**WHAT THE TASK REQUIRES**
Take the data that sits below and write it out again exactly.
Top of DATA UNDER STUDY
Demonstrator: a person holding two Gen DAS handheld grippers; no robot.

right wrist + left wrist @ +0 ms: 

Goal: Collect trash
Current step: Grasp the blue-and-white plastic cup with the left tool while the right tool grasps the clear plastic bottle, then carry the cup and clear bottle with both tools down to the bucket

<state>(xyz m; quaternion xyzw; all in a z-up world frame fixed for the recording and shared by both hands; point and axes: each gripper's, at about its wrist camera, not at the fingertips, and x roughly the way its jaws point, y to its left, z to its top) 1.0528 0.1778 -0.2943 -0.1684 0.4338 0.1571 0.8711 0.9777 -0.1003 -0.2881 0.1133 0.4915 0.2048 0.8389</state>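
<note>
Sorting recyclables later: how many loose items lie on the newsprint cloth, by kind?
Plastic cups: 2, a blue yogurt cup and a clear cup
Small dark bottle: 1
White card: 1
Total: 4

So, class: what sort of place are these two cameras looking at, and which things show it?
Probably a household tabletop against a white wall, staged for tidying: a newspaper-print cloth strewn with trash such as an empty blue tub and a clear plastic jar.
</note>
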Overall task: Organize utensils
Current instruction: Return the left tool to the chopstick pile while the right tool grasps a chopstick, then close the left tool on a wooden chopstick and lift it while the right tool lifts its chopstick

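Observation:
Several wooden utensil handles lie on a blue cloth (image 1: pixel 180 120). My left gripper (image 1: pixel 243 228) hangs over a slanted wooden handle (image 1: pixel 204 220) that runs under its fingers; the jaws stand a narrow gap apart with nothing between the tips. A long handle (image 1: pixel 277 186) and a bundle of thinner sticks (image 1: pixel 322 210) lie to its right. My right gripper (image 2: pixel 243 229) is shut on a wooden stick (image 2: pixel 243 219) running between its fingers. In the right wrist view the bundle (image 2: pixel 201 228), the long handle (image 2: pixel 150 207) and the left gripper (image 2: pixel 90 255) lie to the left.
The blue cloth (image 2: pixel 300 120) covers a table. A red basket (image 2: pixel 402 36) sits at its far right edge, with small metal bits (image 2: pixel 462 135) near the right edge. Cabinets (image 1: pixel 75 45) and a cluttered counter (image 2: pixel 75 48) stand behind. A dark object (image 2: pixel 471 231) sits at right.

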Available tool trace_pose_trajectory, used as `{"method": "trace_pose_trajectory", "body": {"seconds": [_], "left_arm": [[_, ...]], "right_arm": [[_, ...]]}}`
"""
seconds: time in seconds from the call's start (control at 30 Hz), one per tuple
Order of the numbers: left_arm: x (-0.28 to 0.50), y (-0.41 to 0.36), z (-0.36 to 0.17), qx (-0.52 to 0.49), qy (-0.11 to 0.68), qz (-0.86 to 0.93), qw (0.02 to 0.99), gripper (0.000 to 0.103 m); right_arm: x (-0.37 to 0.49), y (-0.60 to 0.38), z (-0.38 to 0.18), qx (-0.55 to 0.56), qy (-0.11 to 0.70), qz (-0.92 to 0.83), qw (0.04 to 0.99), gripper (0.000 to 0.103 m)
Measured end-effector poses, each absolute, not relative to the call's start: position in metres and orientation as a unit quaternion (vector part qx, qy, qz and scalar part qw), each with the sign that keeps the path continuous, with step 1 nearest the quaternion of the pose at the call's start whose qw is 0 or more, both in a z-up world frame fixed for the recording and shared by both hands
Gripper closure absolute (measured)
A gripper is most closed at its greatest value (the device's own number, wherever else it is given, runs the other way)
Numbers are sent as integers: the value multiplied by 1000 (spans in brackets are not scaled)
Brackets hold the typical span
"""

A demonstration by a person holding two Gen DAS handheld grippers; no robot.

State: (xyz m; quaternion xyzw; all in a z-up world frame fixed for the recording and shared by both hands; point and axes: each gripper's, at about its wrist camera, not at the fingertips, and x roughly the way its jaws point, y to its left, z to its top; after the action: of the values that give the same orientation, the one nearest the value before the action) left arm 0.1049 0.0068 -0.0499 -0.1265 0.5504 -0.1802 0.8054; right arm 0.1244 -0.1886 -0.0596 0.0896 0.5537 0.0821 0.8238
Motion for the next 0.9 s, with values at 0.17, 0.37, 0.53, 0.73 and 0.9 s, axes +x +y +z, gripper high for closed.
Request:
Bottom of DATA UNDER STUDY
**TASK SOLUTION**
Demonstrator: a person holding two Gen DAS handheld grippers; no robot.

right wrist + left wrist @ +0 ms: 

Goal: Collect trash
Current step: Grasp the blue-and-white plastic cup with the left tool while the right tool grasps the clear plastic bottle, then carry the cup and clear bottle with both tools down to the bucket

<state>(xyz m; quaternion xyzw; all in a z-up world frame fixed for the recording and shared by both hands; point and axes: each gripper's, at about its wrist camera, not at the fingertips, and x roughly the way its jaws point, y to its left, z to its top) 1.0528 0.1778 -0.2943 -0.1684 0.4338 0.1571 0.8711 0.9777 -0.1003 -0.2881 0.1133 0.4915 0.2048 0.8389</state>
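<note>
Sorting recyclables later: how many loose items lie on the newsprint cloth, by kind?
Plastic cups: 2, a blue yogurt cup and a clear cup
Small dark bottle: 1
White card: 1
Total: 4

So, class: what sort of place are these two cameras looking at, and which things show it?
Probably a household tabletop against a white wall, staged for tidying: a newspaper-print cloth strewn with trash such as an empty blue tub and a clear plastic jar.
</note>
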Overall task: Organize utensils
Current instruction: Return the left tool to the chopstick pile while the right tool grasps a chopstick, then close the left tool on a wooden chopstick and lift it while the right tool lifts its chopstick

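Observation:
Several wooden utensil handles lie on a blue cloth (image 1: pixel 180 120). My left gripper (image 1: pixel 243 228) hangs over a slanted wooden handle (image 1: pixel 204 220) that runs under its fingers; the jaws stand a narrow gap apart with nothing between the tips. A long handle (image 1: pixel 277 186) and a bundle of thinner sticks (image 1: pixel 322 210) lie to its right. My right gripper (image 2: pixel 243 229) is shut on a wooden stick (image 2: pixel 243 219) running between its fingers. In the right wrist view the bundle (image 2: pixel 201 228), the long handle (image 2: pixel 150 207) and the left gripper (image 2: pixel 90 255) lie to the left.
The blue cloth (image 2: pixel 300 120) covers a table. A red basket (image 2: pixel 402 36) sits at its far right edge, with small metal bits (image 2: pixel 462 135) near the right edge. Cabinets (image 1: pixel 75 45) and a cluttered counter (image 2: pixel 75 48) stand behind. A dark object (image 2: pixel 471 231) sits at right.
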
Available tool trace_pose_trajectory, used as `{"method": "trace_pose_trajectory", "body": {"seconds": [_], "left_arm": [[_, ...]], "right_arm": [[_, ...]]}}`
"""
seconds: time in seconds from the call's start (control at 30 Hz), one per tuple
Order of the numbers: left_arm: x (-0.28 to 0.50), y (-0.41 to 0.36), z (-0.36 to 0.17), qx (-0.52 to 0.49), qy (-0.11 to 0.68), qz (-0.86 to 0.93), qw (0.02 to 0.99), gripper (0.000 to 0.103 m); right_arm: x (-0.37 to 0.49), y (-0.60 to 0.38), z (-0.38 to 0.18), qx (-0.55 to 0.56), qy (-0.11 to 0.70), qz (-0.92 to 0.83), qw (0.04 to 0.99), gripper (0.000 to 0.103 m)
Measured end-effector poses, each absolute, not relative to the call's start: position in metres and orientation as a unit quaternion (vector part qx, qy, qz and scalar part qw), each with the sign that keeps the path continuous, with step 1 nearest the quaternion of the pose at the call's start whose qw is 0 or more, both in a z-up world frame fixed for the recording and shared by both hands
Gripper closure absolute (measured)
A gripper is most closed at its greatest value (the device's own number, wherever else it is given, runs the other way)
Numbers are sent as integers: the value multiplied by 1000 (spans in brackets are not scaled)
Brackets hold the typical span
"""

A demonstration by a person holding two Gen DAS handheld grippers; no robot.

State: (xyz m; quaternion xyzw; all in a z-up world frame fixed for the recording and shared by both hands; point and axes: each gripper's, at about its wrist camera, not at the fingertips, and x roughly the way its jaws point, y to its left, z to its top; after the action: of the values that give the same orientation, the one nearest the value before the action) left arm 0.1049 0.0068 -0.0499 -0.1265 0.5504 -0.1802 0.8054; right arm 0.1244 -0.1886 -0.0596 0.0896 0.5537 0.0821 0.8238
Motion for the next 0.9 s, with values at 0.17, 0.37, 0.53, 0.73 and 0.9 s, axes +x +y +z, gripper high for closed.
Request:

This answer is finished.